Writing a Fit Configuration

The fit configuration YAML file is the central input to the entire SBI workflow. It defines the measurement, samples, systematic uncertainties, analysis regions, training features, and pointers to trained density-ratio models. The ConfigManager reads this file and exposes its contents through a set of accessor methods that are consumed at every stage of the pipeline:

Data preparation — the datasets module reads sample paths, ROOT tree names, weight branches, and systematic variation files from the config to load and organise the data.
Preselection training — training features and feature scaling lists are retrieved via ConfigManager.get_training_features().
Density-ratio training — basis processes (get_basis_samples()), the reference hypothesis (get_reference_samples()), training features, and region filters (get_channel_filters()) are all read from the config.
Systematic uncertainty training — the Systematics block and get_samples_in_syst_for_training() determine which processes are affected by each variation and where the varied ROOT files are located.
Evaluation — Asimov weight paths (get_channel_asimov_weight_path()) and trained model metadata come from the config.
Workspace building — the WorkspaceBuilder assembles the full statistical model from all of the above, producing a workspace dictionary that the statistical model consumes.

This page is the canonical reference for the YAML format. For the Python API, see Workspace Builder API. For a hands-on walkthrough, see Model Building Example.

Measurement and parameters

The General block names the measurement and declares which parameters enter the fit:

General:
  Measurement:
    Name: higgs_tautau_signal_strength
    POI: mu_htautau
    ParametersToFit:
      - mu_htautau
      - mu_ztautau
      - mu_ttbar
      - TES
      - JES

POI — the parameter of interest (signal strength).
ParametersToFit — only these parameters appear in the likelihood.
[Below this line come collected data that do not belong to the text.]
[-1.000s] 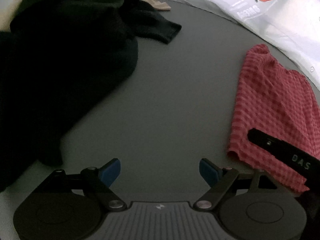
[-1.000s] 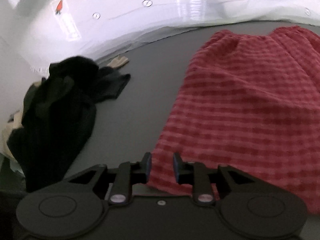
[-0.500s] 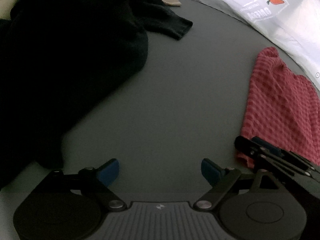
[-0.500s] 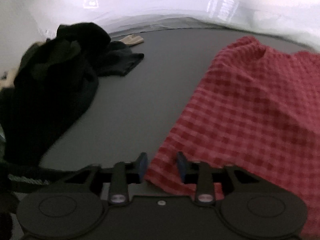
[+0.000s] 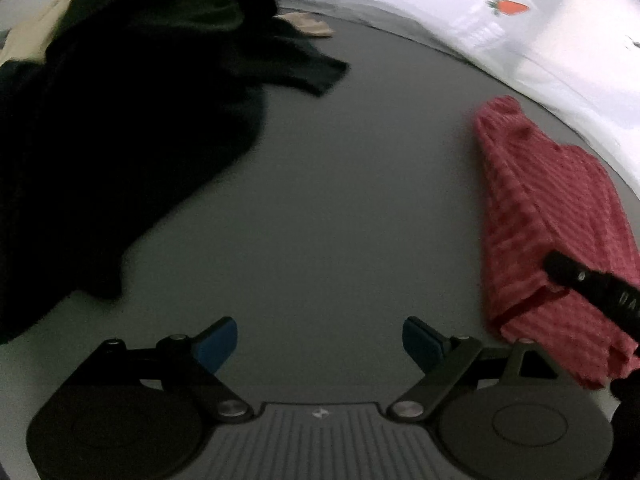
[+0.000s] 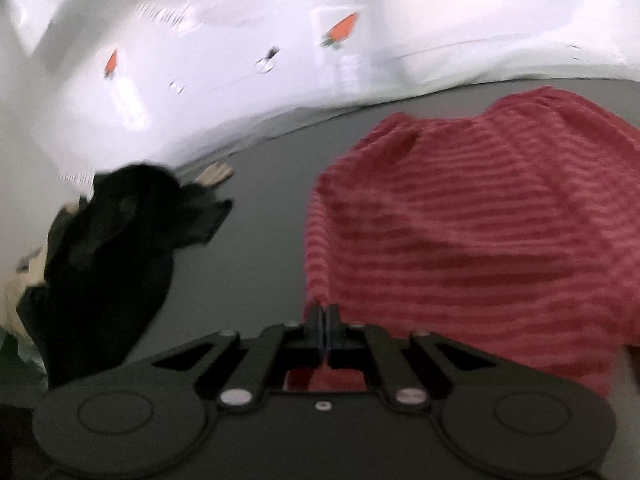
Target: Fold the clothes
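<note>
A red checked cloth lies on the dark grey table. My right gripper is shut on the cloth's near left corner and lifts that edge, so the cloth bulges upward. In the left wrist view the red cloth is at the right, its near edge raised and doubled over, with the right gripper's black finger on it. My left gripper is open and empty, low over bare table, left of the cloth.
A heap of black clothes covers the table's left side and shows in the right wrist view too. A small beige item lies at the back. A white sheet with carrot prints rises behind the table.
My right gripper has closed on the red cloth's near corner and raised it. My left gripper stayed open and shifted slightly.
</note>
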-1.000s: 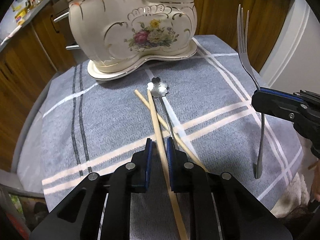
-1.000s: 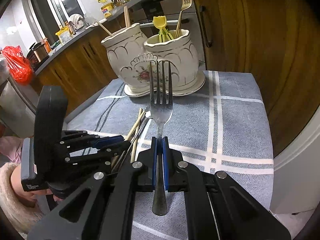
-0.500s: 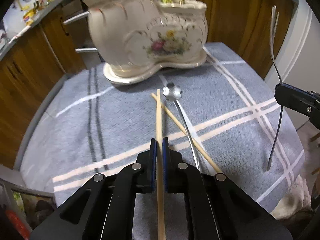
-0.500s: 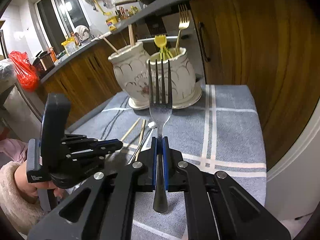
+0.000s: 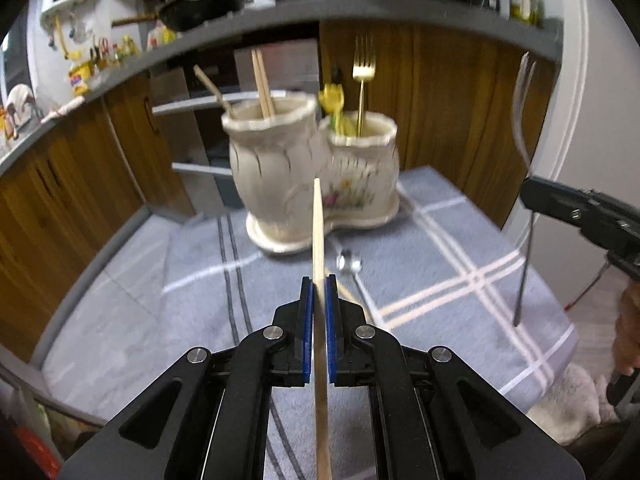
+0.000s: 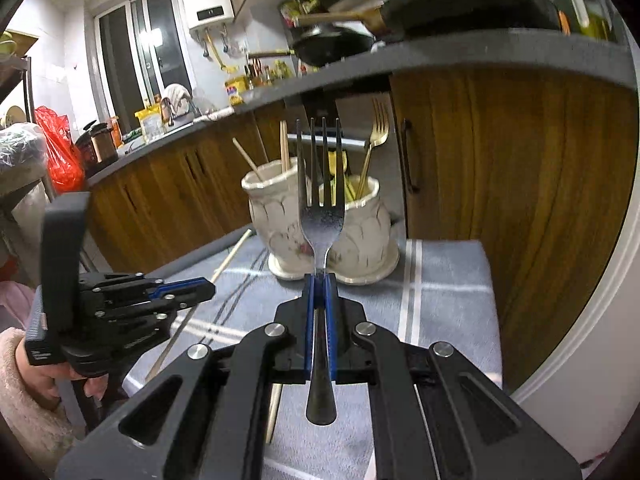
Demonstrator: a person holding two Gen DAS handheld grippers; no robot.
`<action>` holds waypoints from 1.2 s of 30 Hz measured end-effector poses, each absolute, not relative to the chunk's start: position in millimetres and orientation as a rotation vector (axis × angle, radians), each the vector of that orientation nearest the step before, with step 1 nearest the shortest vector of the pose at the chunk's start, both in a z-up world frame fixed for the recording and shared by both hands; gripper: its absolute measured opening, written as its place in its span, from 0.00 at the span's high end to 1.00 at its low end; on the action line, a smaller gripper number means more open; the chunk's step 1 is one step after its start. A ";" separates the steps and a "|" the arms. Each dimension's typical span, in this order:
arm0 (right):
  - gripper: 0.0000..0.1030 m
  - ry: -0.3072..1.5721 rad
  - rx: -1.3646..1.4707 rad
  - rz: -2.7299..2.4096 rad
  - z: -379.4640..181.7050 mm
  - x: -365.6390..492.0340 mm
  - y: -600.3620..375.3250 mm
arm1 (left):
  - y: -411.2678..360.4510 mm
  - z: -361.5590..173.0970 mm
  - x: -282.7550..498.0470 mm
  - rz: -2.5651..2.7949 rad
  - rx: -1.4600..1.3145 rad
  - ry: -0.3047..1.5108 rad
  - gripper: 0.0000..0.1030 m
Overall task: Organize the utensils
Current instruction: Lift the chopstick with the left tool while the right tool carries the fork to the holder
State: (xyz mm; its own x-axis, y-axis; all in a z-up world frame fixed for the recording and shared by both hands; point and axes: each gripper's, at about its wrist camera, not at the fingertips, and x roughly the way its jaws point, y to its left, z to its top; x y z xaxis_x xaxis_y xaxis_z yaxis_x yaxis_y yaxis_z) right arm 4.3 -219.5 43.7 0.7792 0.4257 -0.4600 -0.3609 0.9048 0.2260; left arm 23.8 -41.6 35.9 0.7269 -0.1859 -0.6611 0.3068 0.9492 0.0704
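My left gripper (image 5: 319,285) is shut on a wooden chopstick (image 5: 317,232), held clear above the cloth and pointing at the cream ceramic holder (image 5: 276,172). The holder's left compartment has chopsticks (image 5: 262,80); its right one has a gold fork (image 5: 363,80) and a yellow utensil. A small spoon (image 5: 349,262) and a second chopstick (image 5: 354,302) lie on the cloth. My right gripper (image 6: 320,280) is shut on a silver fork (image 6: 322,220), tines up, in front of the holder (image 6: 360,240). The left gripper (image 6: 206,286) also shows at the left of the right wrist view.
A grey checked cloth (image 5: 440,264) covers the small table, whose edges drop off left and right. Wooden cabinets (image 6: 500,200) and a dark counter with pans stand close behind the holder. A hand in a pink fuzzy sleeve (image 6: 28,396) holds the left gripper.
The left gripper closed on one chopstick and lifted it off the cloth. Both grippers rose and tilted upward, so more of the counter shows. The fork stayed gripped.
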 end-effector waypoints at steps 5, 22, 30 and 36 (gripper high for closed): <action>0.95 0.470 0.121 0.409 53.9 7.9 -219.1 | -39.9 58.3 16.6 -0.309 0.141 0.600 0.94; 0.95 0.321 0.154 0.398 105.3 76.0 -211.4 | 0.0 120.3 74.0 -0.367 -0.099 0.371 0.94; 0.95 0.270 0.195 0.379 117.1 122.9 -202.6 | 7.6 139.0 133.8 -0.322 -0.201 0.258 0.94; 0.95 0.264 0.203 0.345 101.7 146.5 -200.3 | -2.9 131.0 159.3 -0.246 -0.208 0.157 0.94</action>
State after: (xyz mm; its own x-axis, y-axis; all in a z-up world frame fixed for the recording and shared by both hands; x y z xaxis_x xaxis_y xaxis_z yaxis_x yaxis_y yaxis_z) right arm 146.5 -200.3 101.7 0.9074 0.3580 -0.2199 -0.3053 0.9215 0.2401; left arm 159.3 -2.9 131.0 0.9580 -0.2565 -0.1282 0.2242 0.9488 -0.2225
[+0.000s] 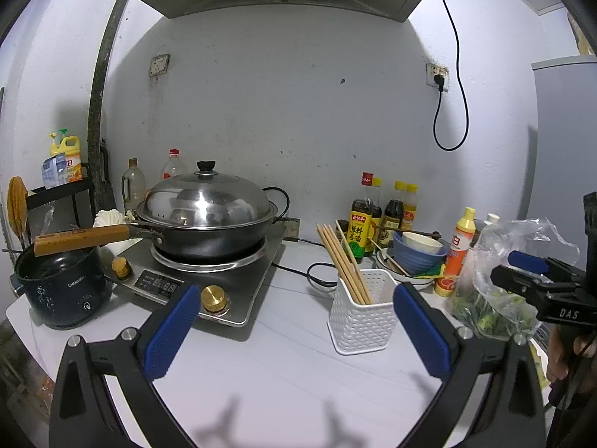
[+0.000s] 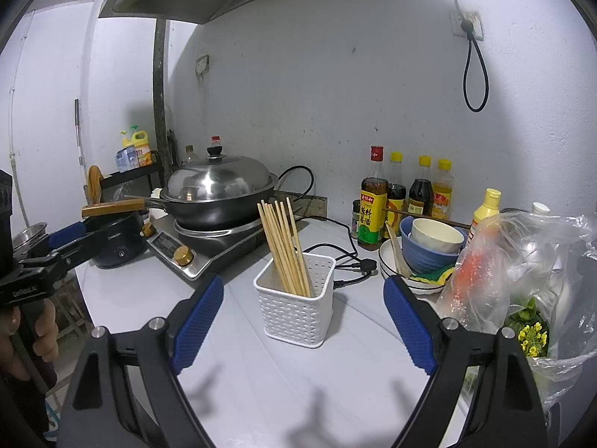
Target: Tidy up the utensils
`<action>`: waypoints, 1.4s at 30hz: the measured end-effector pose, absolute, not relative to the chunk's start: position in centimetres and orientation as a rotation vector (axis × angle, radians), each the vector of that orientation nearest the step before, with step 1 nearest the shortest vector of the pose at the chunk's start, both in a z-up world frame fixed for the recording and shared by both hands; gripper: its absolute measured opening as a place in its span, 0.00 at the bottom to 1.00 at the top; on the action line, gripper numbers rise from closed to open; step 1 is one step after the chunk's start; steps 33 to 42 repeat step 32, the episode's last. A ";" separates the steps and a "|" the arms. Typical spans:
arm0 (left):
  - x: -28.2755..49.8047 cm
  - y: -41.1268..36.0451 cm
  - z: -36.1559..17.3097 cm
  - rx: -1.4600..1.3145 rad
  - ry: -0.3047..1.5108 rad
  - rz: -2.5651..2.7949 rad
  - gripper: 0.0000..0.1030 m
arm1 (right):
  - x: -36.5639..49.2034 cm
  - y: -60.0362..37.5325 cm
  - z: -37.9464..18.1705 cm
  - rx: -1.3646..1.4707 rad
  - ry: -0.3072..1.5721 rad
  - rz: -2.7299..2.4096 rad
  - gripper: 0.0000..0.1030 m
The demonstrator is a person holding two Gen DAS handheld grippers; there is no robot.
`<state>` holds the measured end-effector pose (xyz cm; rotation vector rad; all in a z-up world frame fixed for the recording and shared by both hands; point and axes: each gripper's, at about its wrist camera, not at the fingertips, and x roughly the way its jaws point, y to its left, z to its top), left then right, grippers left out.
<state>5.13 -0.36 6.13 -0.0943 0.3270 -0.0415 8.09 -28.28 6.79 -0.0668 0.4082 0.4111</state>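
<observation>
Wooden chopsticks (image 2: 285, 246) lean inside perforated white holder (image 2: 298, 313).

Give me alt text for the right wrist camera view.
A white perforated holder full of wooden chopsticks stands on a white counter between the open right gripper fingers; lidded wok behind, stacked bowls right.
</observation>
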 end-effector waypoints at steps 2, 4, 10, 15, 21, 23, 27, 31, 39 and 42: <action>5.2 -0.4 6.1 -0.094 0.327 -0.041 1.00 | 8.1 -28.3 6.8 -0.066 0.408 0.411 0.84; 5.2 -0.4 6.1 -0.094 0.328 -0.041 1.00 | 8.1 -28.3 6.8 -0.067 0.408 0.412 0.84; 5.2 -0.4 6.1 -0.093 0.329 -0.044 1.00 | 8.2 -28.2 6.8 -0.068 0.409 0.410 0.84; 5.2 -0.5 6.1 -0.094 0.331 -0.044 1.00 | 8.2 -28.2 6.8 -0.068 0.408 0.411 0.84; 5.3 -0.5 6.1 -0.094 0.333 -0.046 1.00 | 8.2 -28.1 6.8 -0.068 0.409 0.411 0.84; 5.3 -0.6 6.1 -0.095 0.334 -0.045 1.00 | 8.3 -28.1 6.8 -0.070 0.409 0.411 0.84; 5.4 -0.6 6.0 -0.094 0.336 -0.046 1.00 | 8.5 -28.0 6.7 -0.072 0.411 0.411 0.84; 5.5 -0.5 5.8 -0.096 0.339 -0.044 1.00 | 8.5 -27.9 6.6 -0.072 0.411 0.411 0.84; 5.6 -0.5 5.7 -0.097 0.342 -0.043 1.00 | 8.6 -27.9 6.5 -0.072 0.412 0.411 0.84; 5.6 -0.5 5.7 -0.097 0.342 -0.043 1.00 | 8.6 -27.9 6.5 -0.072 0.412 0.411 0.84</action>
Omitting a parameter here effectively fixes it at its nominal value.

Samples

Each row in Samples is a physics process read from a ROOT file:

Samples:
  - Name: htautau
    Tree: tree_htautau
    SamplePath: ./saved_datasets/dataset_nominal.root
    Weight: weights
    UseAsReference: True
    UseAsBasis: True

UseAsBasis — this process gets its own density-ratio network and normalization factor.
UseAsReference — the denominator process in the density ratio \(r(x) = p / p_{\text{ref}}\). (Optional, users can choose to pass their own reference hypothesis when just using APIs from the toolkit).

Normalization factors

Free multiplicative parameters (signal strengths, background norms):

NormFactors:
  - Name: mu_htautau
    Samples: htautau
    Nominal: 1
    Bounds: [0, 10]

These are unconstrained in the fit — no Gaussian penalty term.

Systematic uncertainties

Shape + normalization uncertainties point to the up/down varied ROOT files:

Systematics:
  - Name: JES
    Type: NormPlusShape
    Nominal: 0
    Samples: [htautau, ztautau, ttbar]
    Up:
      - SampleName: htautau
        Path: ./saved_datasets/dataset_JES_up.root
        Tree: tree_htautau
        Weight: weights
    Dn:
      - SampleName: htautau
        Path: ./saved_datasets/dataset_JES_dn.root
        Tree: tree_htautau
        Weight: weights

Nominal: 0 — the nuisance parameter starts at zero (the Gaussian constraint is centred here).
The workspace builder computes variation ratios (varied / nominal) automatically from the histograms.

Analysis regions

Regions define event selections and whether the channel is binned or unbinned:

Regions:
  # Binned control region
  - Name: CR
    Filter: presel_score < -1.0
    Variable: presel_score
    Type: binned
    Binning: [-8.75, -4.0, -2.5, -1.0]

  # Unbinned SBI signal region
  - Name: SR
    Filter: presel_score >= -1.0 & presel_score <= 4.5
    Type: unbinned
    AsimovWeights: ./saved_datasets/asimov_weights.npy
    TrainedModels:
      - SampleName: htautau
        Nominal:
          Ratios: ./saved_datasets/.../ratio_htautau.npy
        Systematics:
          - SystName: JES
            RatiosUp: ./saved_datasets/.../ratio_htautau.npy
            RatiosDn: ./saved_datasets/.../ratio_htautau.npy

For unbinned regions, TrainedModels points to the pre-evaluated density-ratio .npy arrays produced by the evaluation pipeline step. For binned regions, the workspace builder histograms the data automatically using Variable and Binning.

Training features

Which branches from the ROOT file are used as NN inputs:

TrainingFeatures:
  - DER_mass_transverse_met_lep
  - log_DER_mass_vis
  - log_DER_pt_h

TrainingFeaturesToStandardize:
  - DER_mass_transverse_met_lep
  - log_DER_mass_vis

Features listed in TrainingFeaturesToStandardize are z-scored before being passed to the network. Features not listed are passed through unchanged.